### What to produce
Every line of the material that mentions the word "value" should be copied out.

### Source material
*** Begin section ***
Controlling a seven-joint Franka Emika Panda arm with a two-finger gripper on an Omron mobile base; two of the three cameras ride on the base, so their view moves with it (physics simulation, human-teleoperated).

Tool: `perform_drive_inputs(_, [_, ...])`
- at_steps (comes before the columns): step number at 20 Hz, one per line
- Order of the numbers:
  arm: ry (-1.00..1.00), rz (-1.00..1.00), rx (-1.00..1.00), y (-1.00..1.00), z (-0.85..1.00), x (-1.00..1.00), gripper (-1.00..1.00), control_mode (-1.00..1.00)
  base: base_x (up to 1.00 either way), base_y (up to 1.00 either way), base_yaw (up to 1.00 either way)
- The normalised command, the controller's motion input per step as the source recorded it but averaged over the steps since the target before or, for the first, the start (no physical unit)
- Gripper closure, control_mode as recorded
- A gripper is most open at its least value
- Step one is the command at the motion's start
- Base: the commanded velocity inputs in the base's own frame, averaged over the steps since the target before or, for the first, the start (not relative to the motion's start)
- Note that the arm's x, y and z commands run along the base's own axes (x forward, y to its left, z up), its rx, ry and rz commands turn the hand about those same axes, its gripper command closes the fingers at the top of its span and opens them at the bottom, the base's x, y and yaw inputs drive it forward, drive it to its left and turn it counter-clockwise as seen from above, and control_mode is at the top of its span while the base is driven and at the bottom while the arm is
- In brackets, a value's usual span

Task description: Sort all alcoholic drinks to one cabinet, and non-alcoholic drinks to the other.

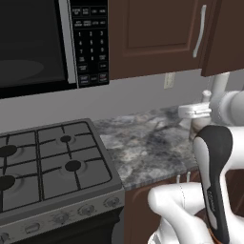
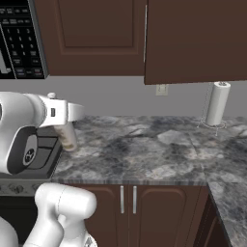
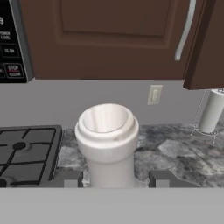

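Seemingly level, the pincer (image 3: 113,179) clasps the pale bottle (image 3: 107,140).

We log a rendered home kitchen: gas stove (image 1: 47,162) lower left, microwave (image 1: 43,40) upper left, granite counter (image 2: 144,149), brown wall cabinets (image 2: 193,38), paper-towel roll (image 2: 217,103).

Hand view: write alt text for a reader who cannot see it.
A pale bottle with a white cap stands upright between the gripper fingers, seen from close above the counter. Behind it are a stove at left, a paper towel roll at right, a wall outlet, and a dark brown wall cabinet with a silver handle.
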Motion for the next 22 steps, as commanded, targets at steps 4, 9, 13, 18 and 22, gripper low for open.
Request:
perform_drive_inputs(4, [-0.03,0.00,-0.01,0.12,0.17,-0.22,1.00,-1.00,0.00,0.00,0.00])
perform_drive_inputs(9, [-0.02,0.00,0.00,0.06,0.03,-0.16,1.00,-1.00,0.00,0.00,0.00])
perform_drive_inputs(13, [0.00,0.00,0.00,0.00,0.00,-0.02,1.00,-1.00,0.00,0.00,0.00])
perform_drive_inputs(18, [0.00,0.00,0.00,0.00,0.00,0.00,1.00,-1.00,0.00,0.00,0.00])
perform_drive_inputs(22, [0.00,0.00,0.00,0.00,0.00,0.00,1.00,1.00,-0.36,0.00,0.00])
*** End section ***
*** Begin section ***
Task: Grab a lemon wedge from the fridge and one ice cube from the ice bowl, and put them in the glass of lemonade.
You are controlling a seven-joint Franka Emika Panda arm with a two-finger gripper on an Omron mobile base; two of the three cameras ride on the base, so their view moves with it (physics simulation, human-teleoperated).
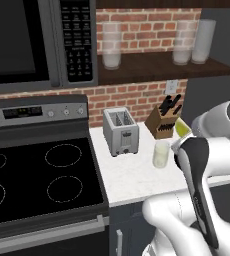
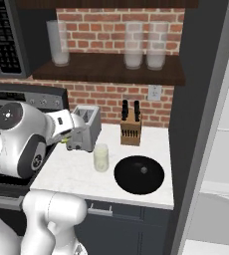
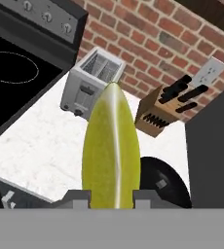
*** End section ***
### Expected answer
- A gripper is most open at its least value
- In brackets, a value's usual span

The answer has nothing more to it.